Altre pazienti la supportavano con borbottii vari e sguardi alla cicuta, fortunatamente qualche persona “più sveglia”, avendo intuito la battuta, sdrammatizzava con una risata facendo calmare gli animi.
Ma in un altro studio medico un collega se la vide molto brutta a causa del suo modo di fare, anzi… di dire.
Una fredda sera di dicembre entrai in uno studio medico della Garbatella (il quartiere della serie “i Cesaroni”) e notai seduto tra i pazienti in attesa un collega che non vedevo da tempo, Luciano, una persona squisita noto tra noi e la classe medica per essere una persona con la battuta sempre pronta.
“Come va?” gli chiesi sedendomi accanto a lui.
”Come vuoi che vada – mi rispose ad alta voce e in quel momento capii essere scherzoso come sempre – non si riesce più ad andare avanti!”
“Che ti è successo?” continuai curioso di sapere dove volesse andare a parare.
“Lo stipendio non basta più, ieri mi è arrivata la bolletta dell’acqua, 600 mila lire - eravamo ancora con il vecchio conio- sai, ho 1600 metri quadrati di giardino da annaffiare. Non solo, domani è il compleanno di mia moglie e mi ha chiesto la pelliccia e mi parte un altro milione e mezzo."
Alcune persone presenti a quelle parole si guardarono tra loro stupite e cominciarono a prestare più attenzione al nostro colloquio.
“Eh, certo, la vita sta diventando troppo cara” lo assecondai cercando di trattenermi dal ridere nel guardare le facce dei pazienti.
“Mica è finita qui – continuò tenendo sempre alto il tono di voce – io e mia moglie abbiamo bisogno di aiuto per pulire i 250 metri quadrati di casa e quindi altre trecentocinquanta mila lire se ne vanno per la donna delle pulizie, senza contare le spese del vestiario, dovendo lavorare sempre in giacca e cravatta devo rifornirmi di camicie e spendo non meno di novantamila lire ognuna."
Nella sala d’aspetto dello studio medico non si sentiva più volare una mosca, solo la voce di Luciano, tutti immobili ad ascoltarlo con facce stravolte mentre un vecchietto si toccava il berretto e scuoteva la testa rivolta verso il pavimento.
“Ieri poi – continuava imperterrito Luciano – i miei figli mi hanno detto che hanno dei problemi con le loro tute da sci e dovrò spendere non meno di quattrocentomila lire per due completi, senza contare che la settimana bianca a Cortina mi costerà un patrimonio. Credimi, non ce la faccio proprio più, i cinque milioni al mese non mi bastano, non so come fare."

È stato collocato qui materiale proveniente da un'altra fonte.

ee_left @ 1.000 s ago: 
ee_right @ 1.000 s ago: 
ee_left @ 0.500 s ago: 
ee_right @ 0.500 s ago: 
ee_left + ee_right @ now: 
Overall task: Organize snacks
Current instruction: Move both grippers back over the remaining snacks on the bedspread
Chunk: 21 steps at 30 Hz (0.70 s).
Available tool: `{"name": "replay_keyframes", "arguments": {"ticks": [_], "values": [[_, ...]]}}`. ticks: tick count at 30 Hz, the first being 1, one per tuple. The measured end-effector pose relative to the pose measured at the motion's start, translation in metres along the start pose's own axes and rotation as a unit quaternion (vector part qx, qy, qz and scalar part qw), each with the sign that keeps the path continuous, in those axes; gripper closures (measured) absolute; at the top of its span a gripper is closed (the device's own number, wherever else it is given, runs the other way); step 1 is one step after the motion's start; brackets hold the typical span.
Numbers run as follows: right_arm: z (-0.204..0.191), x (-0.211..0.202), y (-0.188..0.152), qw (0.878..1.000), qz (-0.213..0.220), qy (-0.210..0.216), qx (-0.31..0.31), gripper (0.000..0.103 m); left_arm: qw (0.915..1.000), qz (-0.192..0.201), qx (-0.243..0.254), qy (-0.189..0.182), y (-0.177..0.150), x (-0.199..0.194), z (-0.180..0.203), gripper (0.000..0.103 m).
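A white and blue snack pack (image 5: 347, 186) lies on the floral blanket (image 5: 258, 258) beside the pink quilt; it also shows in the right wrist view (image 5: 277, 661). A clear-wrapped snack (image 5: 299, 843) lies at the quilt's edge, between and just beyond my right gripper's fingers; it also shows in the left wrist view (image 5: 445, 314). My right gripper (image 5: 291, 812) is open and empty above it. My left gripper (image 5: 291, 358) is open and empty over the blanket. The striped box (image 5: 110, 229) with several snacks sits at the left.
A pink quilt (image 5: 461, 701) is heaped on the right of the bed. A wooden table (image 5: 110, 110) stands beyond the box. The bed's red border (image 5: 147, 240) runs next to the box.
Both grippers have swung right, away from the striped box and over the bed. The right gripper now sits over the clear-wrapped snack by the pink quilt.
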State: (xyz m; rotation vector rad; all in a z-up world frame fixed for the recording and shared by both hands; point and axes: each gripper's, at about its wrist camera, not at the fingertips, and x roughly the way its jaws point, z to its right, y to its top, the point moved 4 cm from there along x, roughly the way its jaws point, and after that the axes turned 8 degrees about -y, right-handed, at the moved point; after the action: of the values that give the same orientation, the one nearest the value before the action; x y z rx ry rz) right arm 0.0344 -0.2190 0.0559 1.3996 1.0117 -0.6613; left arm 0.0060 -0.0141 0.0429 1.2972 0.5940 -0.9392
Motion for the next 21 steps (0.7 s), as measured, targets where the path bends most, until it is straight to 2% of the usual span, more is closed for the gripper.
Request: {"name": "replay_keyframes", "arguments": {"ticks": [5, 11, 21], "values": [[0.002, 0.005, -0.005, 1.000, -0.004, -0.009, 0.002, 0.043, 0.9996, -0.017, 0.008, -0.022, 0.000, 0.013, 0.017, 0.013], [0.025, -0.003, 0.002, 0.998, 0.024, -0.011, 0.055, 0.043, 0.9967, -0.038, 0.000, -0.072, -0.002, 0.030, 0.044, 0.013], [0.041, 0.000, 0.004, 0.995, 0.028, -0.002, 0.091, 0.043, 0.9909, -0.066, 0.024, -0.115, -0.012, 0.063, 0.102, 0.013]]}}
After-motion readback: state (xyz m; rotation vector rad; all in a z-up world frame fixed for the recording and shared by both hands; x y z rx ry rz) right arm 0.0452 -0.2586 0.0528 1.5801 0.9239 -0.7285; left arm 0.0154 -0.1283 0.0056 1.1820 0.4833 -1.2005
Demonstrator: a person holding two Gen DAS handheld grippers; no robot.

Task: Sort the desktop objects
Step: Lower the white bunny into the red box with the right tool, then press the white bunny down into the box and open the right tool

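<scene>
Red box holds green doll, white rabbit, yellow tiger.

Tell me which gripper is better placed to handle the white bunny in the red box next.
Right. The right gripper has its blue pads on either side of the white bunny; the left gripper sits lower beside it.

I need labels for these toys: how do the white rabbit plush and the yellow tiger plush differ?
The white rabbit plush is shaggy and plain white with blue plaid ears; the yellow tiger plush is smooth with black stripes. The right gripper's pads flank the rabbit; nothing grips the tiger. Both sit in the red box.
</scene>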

Bene, avete presente l’ultima goccia d’acqua che fa tracimare un fiume in piena? Quell’ultima frase sortì lo stesso effetto, come un razzo il vecchietto si scagliò verso il mio collega brandendogli il suo berretto davanti alla faccia e gridandogli: “E allora che cazzo devo dire io che prendo duecentocinquantamila lire di pensione?"
Furono attimi di paura, il mio collega Luciano aveva veramente esagerato con il suo racconto, mandando per la tangente quel povero vecchietto che, per la foga e la rabbia di rispondergli per le rime, aveva fortunatamente lasciato il suo bastone poggiato sulla sua sedia, altrimenti chissà… Il brusìo delle altre persone aumentava il tono della discussione al punto che il medico dovette affacciarsi dalla sua stanza per ripristinare l’ordine.
“Ah, sei tu – disse rivolto al collega – sempre il solito caciarone!” e ci fece accomodare nel suo studio togliendoci da quella situazione estremamente imbarazzante.